32-bit doesn’t mean no clipping.
AFAIK the system does not automatically feed the soundcard with 24-bit audio, it has to be specifically supported by the app.
The understanding of audio, binary math and PCM is pretty bad here – even I don’t entirely understand PCM, but I know it’s not just ‘steps based on a range of values between 0 and 65535 for 16-bit audio).
Teeluck Mar 11, 2019 at 8:01 pm
1. The system, after processing the audio, feeds the final audio samples to a limiter, which will limit all clipping samples in a proper way to prevent excessive audio distortion.

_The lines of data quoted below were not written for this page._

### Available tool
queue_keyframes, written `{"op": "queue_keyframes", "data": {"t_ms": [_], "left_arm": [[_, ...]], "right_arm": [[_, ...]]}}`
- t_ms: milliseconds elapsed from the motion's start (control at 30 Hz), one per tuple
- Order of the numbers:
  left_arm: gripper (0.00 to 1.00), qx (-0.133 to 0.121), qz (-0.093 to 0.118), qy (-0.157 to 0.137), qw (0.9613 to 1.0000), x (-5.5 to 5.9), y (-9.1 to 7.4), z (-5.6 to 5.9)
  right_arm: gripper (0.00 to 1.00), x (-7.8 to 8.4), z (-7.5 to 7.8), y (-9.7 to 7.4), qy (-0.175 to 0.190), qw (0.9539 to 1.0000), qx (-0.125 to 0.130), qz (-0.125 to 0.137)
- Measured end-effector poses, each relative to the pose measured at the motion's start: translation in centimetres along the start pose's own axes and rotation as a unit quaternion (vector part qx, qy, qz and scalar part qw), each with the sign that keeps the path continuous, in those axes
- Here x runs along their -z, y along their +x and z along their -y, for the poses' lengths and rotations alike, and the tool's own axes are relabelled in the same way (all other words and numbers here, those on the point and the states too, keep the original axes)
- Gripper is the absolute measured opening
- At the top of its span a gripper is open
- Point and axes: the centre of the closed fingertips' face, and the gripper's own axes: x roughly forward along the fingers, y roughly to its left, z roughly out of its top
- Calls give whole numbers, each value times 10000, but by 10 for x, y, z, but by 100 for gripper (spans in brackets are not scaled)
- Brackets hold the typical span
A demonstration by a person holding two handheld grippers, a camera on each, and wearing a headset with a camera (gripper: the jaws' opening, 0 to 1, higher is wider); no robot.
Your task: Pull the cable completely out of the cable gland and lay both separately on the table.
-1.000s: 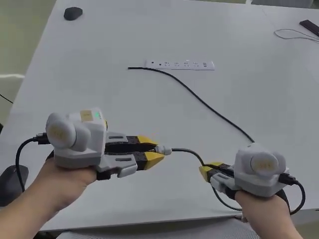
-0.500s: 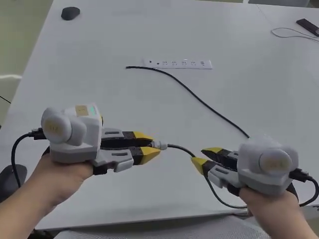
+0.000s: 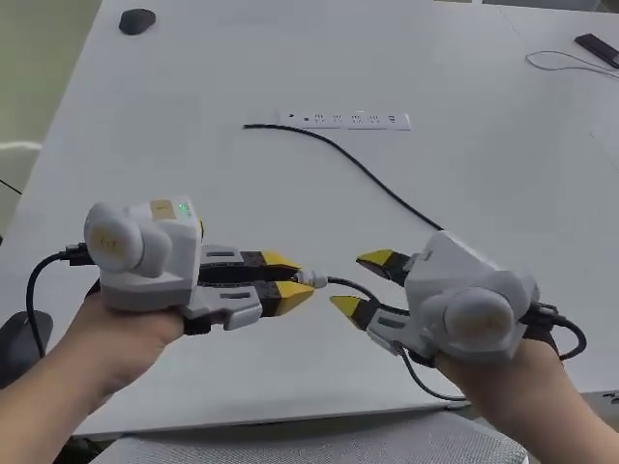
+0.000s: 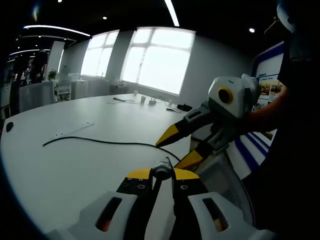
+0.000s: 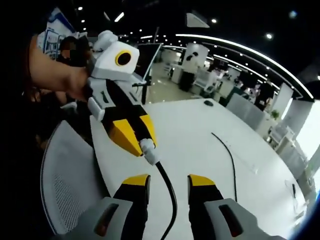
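My left gripper [image 3: 295, 280] is shut on a small pale cable gland [image 3: 309, 280], held just above the near part of the white table [image 3: 193, 126]. A black cable [image 3: 387, 193] comes out of the gland, loops past my right gripper [image 3: 363, 283] and runs across the table to its far end. The right gripper is open, its yellow jaws either side of the cable close to the gland. In the right gripper view the cable [image 5: 167, 187] passes between the jaws of the right gripper [image 5: 169, 180], with the gland [image 5: 148, 150] just ahead. The left gripper view shows the left gripper [image 4: 161, 174] clamped on the gland [image 4: 162, 168].
A white power strip [image 3: 343, 120] lies at the far middle of the table and a dark mouse [image 3: 136, 20] at the far left. A thin pale wire [image 3: 571, 63] is at the far right. A grey mesh chair [image 3: 290, 447] sits below the near edge.
My right gripper has slid left along the cable toward the gland, rolled, and opened its jaws. The left gripper holds the gland nearly still.
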Motion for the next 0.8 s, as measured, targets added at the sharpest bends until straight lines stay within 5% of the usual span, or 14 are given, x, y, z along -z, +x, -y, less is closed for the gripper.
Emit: {"op": "queue_keyframes", "data": {"t_ms": [500,800], "left_arm": [[15,-34,1,-21,10000,3,7,6],[15,-114,1,0,9999,3,10,4]], "right_arm": [[3,1,-8,1,-487,9986,-205,-78],[1,3,-4,2,-440,9988,-198,-58]]}}
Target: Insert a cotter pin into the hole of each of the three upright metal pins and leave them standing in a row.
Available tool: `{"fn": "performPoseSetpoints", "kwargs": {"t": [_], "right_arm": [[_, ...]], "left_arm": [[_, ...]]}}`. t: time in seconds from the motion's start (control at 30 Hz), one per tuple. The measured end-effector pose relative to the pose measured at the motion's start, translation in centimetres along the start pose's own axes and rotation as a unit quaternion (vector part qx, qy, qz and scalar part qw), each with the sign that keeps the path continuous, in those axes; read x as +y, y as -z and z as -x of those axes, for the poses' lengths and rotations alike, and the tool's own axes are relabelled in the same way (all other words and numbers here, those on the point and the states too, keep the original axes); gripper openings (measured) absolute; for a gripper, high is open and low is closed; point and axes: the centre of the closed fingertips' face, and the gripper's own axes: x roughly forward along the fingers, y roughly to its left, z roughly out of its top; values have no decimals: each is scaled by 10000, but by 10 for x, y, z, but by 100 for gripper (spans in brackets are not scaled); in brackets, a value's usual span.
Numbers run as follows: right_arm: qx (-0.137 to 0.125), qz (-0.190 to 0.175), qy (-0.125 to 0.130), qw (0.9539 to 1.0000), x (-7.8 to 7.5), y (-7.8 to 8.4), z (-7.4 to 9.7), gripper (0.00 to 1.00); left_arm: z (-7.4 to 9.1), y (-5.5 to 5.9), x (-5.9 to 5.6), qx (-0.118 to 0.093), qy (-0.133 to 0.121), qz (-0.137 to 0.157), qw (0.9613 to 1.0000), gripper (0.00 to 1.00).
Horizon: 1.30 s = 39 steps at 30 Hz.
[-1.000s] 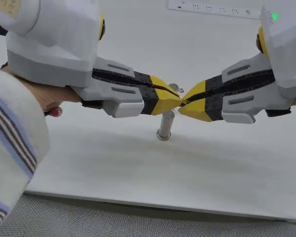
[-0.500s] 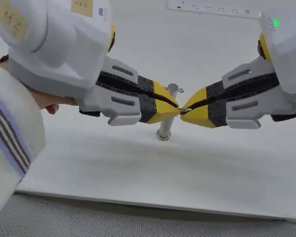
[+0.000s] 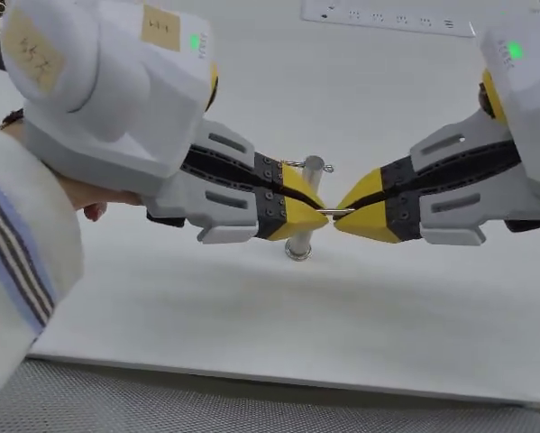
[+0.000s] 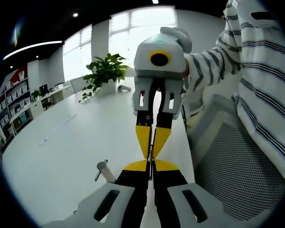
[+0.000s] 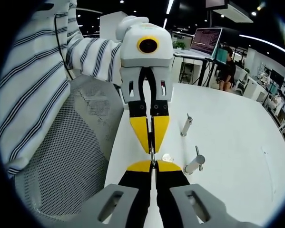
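Observation:
My left gripper [image 3: 321, 214] and right gripper [image 3: 341, 215] meet tip to tip above the white table [image 3: 251, 307]. A thin cotter pin [image 3: 332, 213] spans the small gap between them, and both sets of jaws are closed on it. Just behind the tips stands an upright metal pin [image 3: 302, 230] with a cotter pin [image 3: 322, 166] through its top. In the left gripper view this metal pin [image 4: 103, 170] is left of my jaws. In the right gripper view two metal pins [image 5: 186, 125] [image 5: 195, 164] stand to the right.
A white power strip [image 3: 387, 16] lies at the far edge of the table. The table's front edge runs along the bottom, with a grey mesh chair [image 3: 161, 406] below it. A potted plant [image 4: 104, 71] and a person at a desk [image 5: 225, 71] are far off.
The two grippers' tips have drawn slightly apart, so a short length of cotter pin now shows between them. Both grippers sit a little lower in the picture.

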Motion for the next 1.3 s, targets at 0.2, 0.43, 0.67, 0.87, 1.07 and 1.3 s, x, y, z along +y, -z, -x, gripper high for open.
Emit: {"fn": "performPoseSetpoints", "kwargs": {"t": [0.2, 0.43, 0.67, 0.87, 1.07, 1.3], "right_arm": [[29, -28, 5, 10000, 2, 0, 1, 0], [135, -51, 58, 9999, -1, 9, -1, 0], [460, -284, 187, 9984, -5, 29, 0, 0], [647, -564, 327, 9958, -10, 45, 0, 0], [741, -694, 378, 9941, -10, 49, -1, 0], [786, -830, 383, 9927, -9, 57, -6, 0]], "left_arm": [[-1, 0, 3, -20, -59, -19, 10000, 0], [1, 14, 20, 228, -418, -279, 9985, 16], [0, 25, 26, 440, -459, -240, 9977, 20], [-6, 32, 29, 634, -540, -251, 9962, 19], [-10, 35, 30, 677, -464, -235, 9964, 21], [-17, 38, 25, 732, -226, -191, 9969, 15]]}}
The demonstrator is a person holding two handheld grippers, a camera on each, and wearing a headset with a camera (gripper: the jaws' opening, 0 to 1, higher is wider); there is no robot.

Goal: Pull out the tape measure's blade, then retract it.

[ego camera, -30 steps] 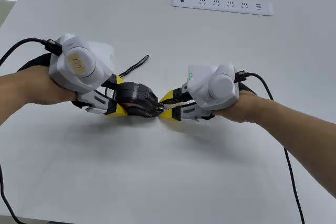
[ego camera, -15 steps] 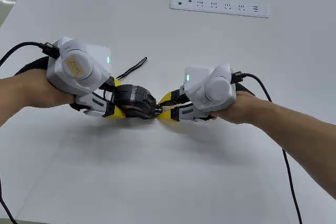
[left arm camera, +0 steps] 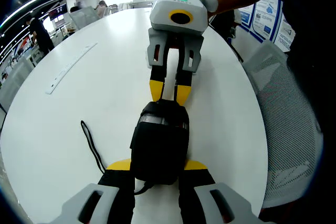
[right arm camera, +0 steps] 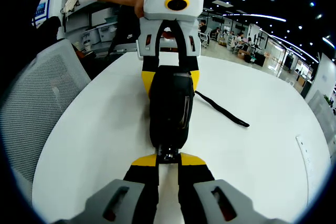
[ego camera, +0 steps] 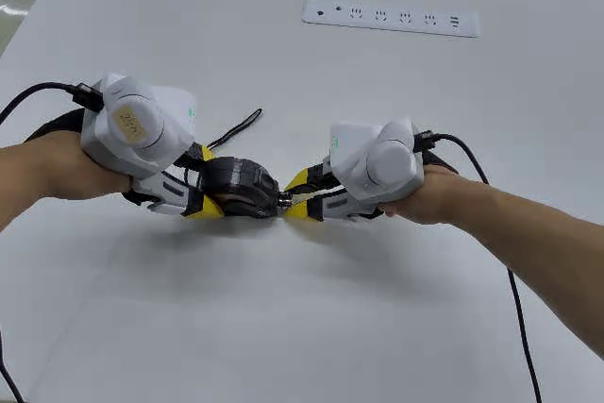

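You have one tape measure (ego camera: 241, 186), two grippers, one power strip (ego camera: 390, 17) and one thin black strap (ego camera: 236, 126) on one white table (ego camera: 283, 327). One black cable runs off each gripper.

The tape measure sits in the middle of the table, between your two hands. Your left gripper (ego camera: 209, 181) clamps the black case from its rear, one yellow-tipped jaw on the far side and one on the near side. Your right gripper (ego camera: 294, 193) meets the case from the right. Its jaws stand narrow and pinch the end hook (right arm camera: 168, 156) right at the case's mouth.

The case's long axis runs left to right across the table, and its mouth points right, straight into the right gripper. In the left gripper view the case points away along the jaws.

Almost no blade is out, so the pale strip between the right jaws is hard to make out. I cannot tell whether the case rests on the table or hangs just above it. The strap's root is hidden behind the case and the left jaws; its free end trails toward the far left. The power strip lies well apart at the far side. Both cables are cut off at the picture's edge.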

2. The system feeds the audio device with what was selected by the the user in the device advanced settings. The final data sent is a dithered (and limited as described before) version as selected.My Realtek codec is as default set for 24bit 48khz.
Tomasz P. Szynalski Mar 14, 2019 at 7:34 pm
The floats (whether 32-bit or other) allow no clipping when mixing two sounds, because they have enormous range. You can add two loud sounds and get something that’s over the maximum possible sample value. If the system ran on 16-bit integers, you’d be unable to store the sum of these sounds β you’d exceed the integer range. Of course later you have to limit it.
About PCM, of course it’s steps (linear steps in computer PCM). It’s not that hard to find out — all you need to do is search for “PCM” in Wikipedia and read the first two sentences.